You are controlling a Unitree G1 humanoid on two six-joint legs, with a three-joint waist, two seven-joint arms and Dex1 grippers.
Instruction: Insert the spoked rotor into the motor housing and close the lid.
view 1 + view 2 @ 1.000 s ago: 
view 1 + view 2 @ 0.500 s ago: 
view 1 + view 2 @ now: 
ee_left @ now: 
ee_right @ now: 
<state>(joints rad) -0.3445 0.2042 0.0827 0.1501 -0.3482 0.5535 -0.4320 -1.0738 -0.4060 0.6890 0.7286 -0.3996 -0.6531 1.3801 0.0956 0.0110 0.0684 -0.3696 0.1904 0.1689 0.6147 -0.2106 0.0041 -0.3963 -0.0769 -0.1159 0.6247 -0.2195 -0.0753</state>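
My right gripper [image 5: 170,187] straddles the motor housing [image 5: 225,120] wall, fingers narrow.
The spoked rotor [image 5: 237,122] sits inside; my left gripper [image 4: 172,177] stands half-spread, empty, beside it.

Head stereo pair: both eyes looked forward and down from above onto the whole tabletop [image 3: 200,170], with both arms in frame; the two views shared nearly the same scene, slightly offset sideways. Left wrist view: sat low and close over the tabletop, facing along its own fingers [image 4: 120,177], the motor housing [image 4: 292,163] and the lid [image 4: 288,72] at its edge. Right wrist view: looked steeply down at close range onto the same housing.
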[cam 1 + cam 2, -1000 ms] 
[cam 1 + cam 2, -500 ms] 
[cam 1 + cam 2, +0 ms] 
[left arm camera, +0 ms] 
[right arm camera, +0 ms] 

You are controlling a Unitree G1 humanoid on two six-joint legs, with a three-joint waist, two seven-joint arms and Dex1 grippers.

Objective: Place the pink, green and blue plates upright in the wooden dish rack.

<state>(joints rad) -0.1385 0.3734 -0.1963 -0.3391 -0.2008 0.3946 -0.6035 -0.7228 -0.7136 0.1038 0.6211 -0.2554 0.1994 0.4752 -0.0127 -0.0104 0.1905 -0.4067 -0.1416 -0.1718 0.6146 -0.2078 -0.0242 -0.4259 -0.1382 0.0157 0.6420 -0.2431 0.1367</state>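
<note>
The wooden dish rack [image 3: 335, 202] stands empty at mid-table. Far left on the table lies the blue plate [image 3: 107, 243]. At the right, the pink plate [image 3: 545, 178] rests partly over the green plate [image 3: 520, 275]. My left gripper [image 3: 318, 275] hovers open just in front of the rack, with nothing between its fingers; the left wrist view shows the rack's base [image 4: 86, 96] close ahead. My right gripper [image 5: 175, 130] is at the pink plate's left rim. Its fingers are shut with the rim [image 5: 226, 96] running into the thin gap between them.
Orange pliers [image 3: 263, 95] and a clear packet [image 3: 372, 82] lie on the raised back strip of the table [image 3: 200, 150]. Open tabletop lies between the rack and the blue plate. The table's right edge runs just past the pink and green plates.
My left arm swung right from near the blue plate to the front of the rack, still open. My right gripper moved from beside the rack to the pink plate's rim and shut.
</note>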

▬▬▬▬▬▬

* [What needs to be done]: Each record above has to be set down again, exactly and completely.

* [Problem solution]:
You are controlling a Unitree G1 humanoid on two six-joint legs, with a three-joint waist, two seven-joint arms and Dex1 grippers.
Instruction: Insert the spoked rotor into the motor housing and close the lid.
view 1 + view 2 @ 1.000 s ago: 
view 1 + view 2 @ 0.500 s ago: 
view 1 + view 2 @ now: 
ee_left @ now: 
ee_right @ now: 
<state>(joints rad) -0.3445 0.2042 0.0827 0.1501 -0.3482 0.5535 -0.4320 -1.0738 -0.4060 0.6890 0.7286 -0.3996 -0.6531 1.3801 0.0956 0.0110 0.0684 -0.3696 0.1904 0.1689 0.6147 -0.2106 0.0041 -0.3963 -0.0769 -0.1159 0.6247 -0.2195 -0.0753</state>
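My right gripper [image 5: 170,187] straddles the motor housing [image 5: 225,120] wall, fingers narrow.
The spoked rotor [image 5: 237,122] sits inside; my left gripper [image 4: 172,177] stands half-spread, empty, beside it.

Head stereo pair: both eyes looked forward and down from above onto the whole tabletop [image 3: 200,170], with both arms in frame; the two views shared nearly the same scene, slightly offset sideways. Left wrist view: sat low and close over the tabletop, facing along its own fingers [image 4: 120,177], the motor housing [image 4: 292,163] and the lid [image 4: 288,72] at its edge. Right wrist view: looked steeply down at close range onto the same housing.
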[cam 1 + cam 2, -1000 ms] 
[cam 1 + cam 2, -500 ms] 
[cam 1 + cam 2, +0 ms] 
[left arm camera, +0 ms] 
[right arm camera, +0 ms] 

You are controlling a Unitree G1 humanoid on two six-joint legs, with a three-joint waist, two seven-joint arms and Dex1 grippers.

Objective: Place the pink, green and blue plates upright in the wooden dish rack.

<state>(joints rad) -0.1385 0.3734 -0.1963 -0.3391 -0.2008 0.3946 -0.6035 -0.7228 -0.7136 0.1038 0.6211 -0.2554 0.1994 0.4752 -0.0127 -0.0104 0.1905 -0.4067 -0.1416 -0.1718 0.6146 -0.2078 -0.0242 -0.4259 -0.1382 0.0157 0.6420 -0.2431 0.1367</state>
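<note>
The wooden dish rack [image 3: 335, 202] stands empty at mid-table. Far left on the table lies the blue plate [image 3: 107, 243]. At the right, the pink plate [image 3: 545, 178] rests partly over the green plate [image 3: 520, 275]. My left gripper [image 3: 318, 275] hovers open just in front of the rack, with nothing between its fingers; the left wrist view shows the rack's base [image 4: 86, 96] close ahead. My right gripper [image 5: 175, 130] is at the pink plate's left rim. Its fingers are shut with the rim [image 5: 226, 96] running into the thin gap between them.
Orange pliers [image 3: 263, 95] and a clear packet [image 3: 372, 82] lie on the raised back strip of the table [image 3: 200, 150]. Open tabletop lies between the rack and the blue plate. The table's right edge runs just past the pink and green plates.
My left arm swung right from near the blue plate to the front of the rack, still open. My right gripper moved from beside the rack to the pink plate's rim and shut.
</note>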

This exercise is now done.